**TASK**.
Output the listing exactly, without its pictures.

**INFORMATION SUPPLIED**.
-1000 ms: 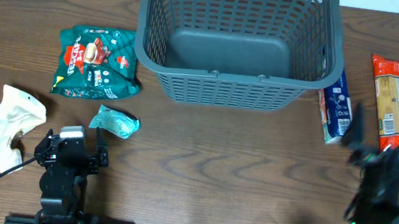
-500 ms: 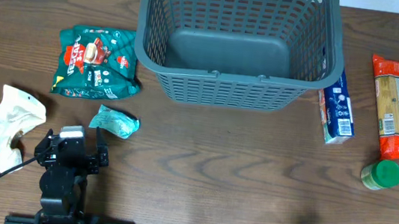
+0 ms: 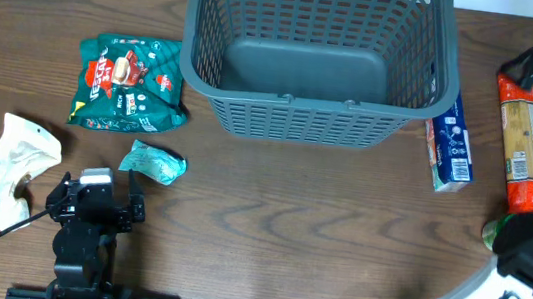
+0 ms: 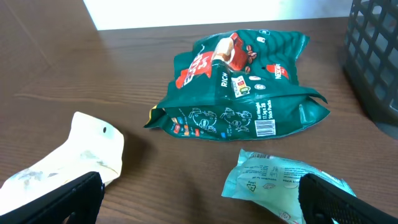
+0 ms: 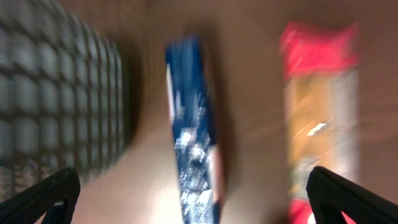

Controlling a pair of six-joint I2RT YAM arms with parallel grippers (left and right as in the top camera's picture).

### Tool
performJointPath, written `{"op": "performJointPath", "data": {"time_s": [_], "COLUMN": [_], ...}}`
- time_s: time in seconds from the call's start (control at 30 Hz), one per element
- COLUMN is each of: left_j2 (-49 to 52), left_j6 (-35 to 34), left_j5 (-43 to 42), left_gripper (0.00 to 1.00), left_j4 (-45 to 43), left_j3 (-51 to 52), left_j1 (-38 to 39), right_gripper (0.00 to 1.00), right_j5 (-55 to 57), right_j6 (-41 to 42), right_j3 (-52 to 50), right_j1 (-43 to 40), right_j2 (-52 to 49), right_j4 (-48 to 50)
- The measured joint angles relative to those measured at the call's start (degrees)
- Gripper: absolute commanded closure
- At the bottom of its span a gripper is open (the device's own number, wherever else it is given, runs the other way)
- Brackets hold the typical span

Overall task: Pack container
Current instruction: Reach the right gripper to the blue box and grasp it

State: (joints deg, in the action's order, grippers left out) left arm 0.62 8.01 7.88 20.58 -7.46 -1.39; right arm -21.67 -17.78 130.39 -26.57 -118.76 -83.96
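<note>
The basket [image 3: 300, 123] sits empty at the tabletop's [image 3: 287, 232] twelve o'clock edge, mouth up, so either arm can drop things in. Goods lie around it: a green snack bag [image 3: 131, 84] at its nine o'clock, a teal packet [image 3: 154, 162] and a white bag [image 3: 8, 165] toward eight, a blue packet [image 3: 449, 140] just beside its wall at four, and a pasta pack [image 3: 522, 143] beyond. Both claws gape wide and hold nothing, the left claw [image 4: 199, 199] low before the teal packet and the right claw [image 5: 189, 186] over the blue packet, probably its first pick.
</note>
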Motion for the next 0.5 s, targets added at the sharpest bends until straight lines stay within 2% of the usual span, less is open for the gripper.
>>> {"op": "performJointPath", "data": {"time_s": [0.2, 0.5], "left_j2": [0.0, 0.0], "left_j6": [0.0, 0.0], "left_j5": [0.0, 0.0], "left_gripper": [0.02, 0.02], "left_j4": [0.0, 0.0], "left_j3": [0.0, 0.0], "left_j1": [0.0, 0.0], "right_gripper": [0.01, 0.01], "right_j5": [5.03, 5.68], "right_j6": [-2.08, -6.03], "right_j3": [0.0, 0.0], "right_j1": [1.49, 3.37], "right_j2": [-9.88, -16.13], "right_j4": [-6.6, -7.06]}}
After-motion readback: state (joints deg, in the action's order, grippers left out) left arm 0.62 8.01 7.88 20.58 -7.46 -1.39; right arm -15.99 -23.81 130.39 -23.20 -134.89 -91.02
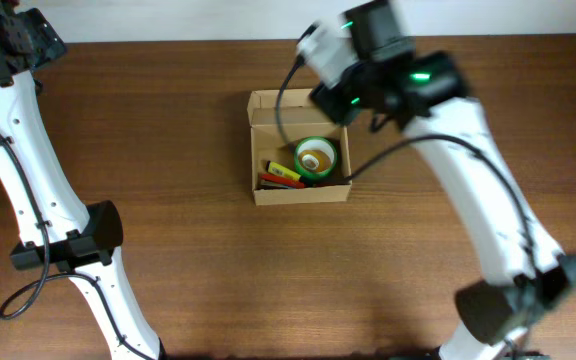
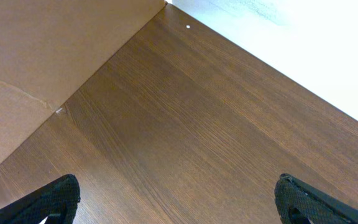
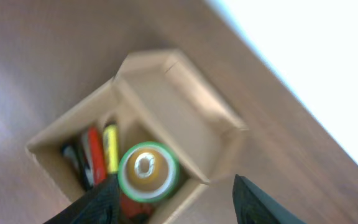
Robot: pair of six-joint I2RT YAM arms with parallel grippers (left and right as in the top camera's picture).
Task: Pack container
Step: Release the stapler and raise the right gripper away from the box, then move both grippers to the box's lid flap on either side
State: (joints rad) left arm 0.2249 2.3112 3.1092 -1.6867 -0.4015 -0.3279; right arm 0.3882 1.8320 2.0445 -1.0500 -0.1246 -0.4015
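We look down past our right hand [image 3: 176, 186], its dark fingers [image 3: 98, 202] spread with nothing between them, into the open container [image 3: 185, 118] on the brown table [image 3: 42, 62]. Inside lies a green tape roll [image 3: 148, 171], just beside a yellow marker [image 3: 110, 149], a red marker [image 3: 96, 155] and a dark marker [image 3: 73, 158]. Everything is blurred.

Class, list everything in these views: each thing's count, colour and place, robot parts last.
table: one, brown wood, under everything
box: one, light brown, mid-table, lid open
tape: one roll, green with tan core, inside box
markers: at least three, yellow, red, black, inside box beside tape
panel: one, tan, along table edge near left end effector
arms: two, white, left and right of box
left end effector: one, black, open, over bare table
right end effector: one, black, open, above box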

**ANSWER FOR THIS EXERCISE**.
-1000 ms: 
-500 ms: 
+0 ms: 
+0 ms: 
+0 ms: 

Controlling a pair of six-joint I2RT YAM arms with parallel grippers (left and right as in the top camera's picture).

### Tool
performJointPath, written `{"op": "performJointPath", "data": {"time_s": [_], "COLUMN": [_], ...}}`
- time_s: time in seconds from the call's start (control at 30 Hz), one per element
- COLUMN is each of: left_j2 (-49 to 52), left_j6 (-35 to 34), left_j5 (-43 to 42), left_gripper (0.00 to 1.00), left_j4 (-45 to 43), left_j3 (-51 to 52), left_j1 (-38 to 39), right_gripper (0.00 to 1.00), right_j5 (-55 to 57), right_j6 (-41 to 42), right_j3 (-52 to 50), right_j1 (-43 to 40), right_j2 (-52 to 49), right_j4 (-48 to 50)
- The measured joint angles relative to those measured at the call's start (degrees)
- Gripper: absolute commanded closure
- At the bottom of its span a gripper is open (the device's own number, wherever else it is given, runs the other way)
- Brackets hold the typical span

Overall task: Pack container
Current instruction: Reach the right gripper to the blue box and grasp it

State: (joints deg, in the action's order, grippers left out) left arm 0.62 8.01 7.88 20.58 -7.46 -1.39; right arm -21.67 -17.78 130.39 -26.57 -118.76 -83.96
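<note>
The basket [image 3: 300, 123] sits empty at the tabletop's [image 3: 287, 232] twelve o'clock edge, mouth up, so either arm can drop things in. Goods lie around it: a green snack bag [image 3: 131, 84] at its nine o'clock, a teal packet [image 3: 154, 162] and a white bag [image 3: 8, 165] toward eight, a blue packet [image 3: 449, 140] just beside its wall at four, and a pasta pack [image 3: 522, 143] beyond. Both claws gape wide and hold nothing, the left claw [image 4: 199, 199] low before the teal packet and the right claw [image 5: 189, 186] over the blue packet, probably its first pick.
</note>
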Motion for the next 0.5 s, targets added at the sharpest bends until straight lines stay within 2% of the usual span, less is open for the gripper.
>>> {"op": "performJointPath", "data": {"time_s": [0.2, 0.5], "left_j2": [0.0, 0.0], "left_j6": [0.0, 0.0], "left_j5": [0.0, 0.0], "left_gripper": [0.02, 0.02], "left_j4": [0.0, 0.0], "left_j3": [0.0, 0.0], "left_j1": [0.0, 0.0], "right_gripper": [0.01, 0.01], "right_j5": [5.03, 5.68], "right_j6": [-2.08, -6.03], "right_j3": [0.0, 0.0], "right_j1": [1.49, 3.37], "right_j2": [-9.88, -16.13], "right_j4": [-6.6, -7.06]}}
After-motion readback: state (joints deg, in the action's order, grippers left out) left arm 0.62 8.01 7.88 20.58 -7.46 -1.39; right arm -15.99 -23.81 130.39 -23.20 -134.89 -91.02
Robot: pair of six-joint I2RT YAM arms with parallel grippers (left and right as in the top camera's picture).
Task: Pack container
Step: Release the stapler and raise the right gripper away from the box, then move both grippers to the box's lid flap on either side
State: (joints rad) left arm 0.2249 2.3112 3.1092 -1.6867 -0.4015 -0.3279; right arm 0.3882 1.8320 2.0445 -1.0500 -0.1246 -0.4015
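We look down past our right hand [image 3: 176, 186], its dark fingers [image 3: 98, 202] spread with nothing between them, into the open container [image 3: 185, 118] on the brown table [image 3: 42, 62]. Inside lies a green tape roll [image 3: 148, 171], just beside a yellow marker [image 3: 110, 149], a red marker [image 3: 96, 155] and a dark marker [image 3: 73, 158]. Everything is blurred.

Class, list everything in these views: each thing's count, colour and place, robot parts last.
table: one, brown wood, under everything
box: one, light brown, mid-table, lid open
tape: one roll, green with tan core, inside box
markers: at least three, yellow, red, black, inside box beside tape
panel: one, tan, along table edge near left end effector
arms: two, white, left and right of box
left end effector: one, black, open, over bare table
right end effector: one, black, open, above box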

This exercise calls for no further output.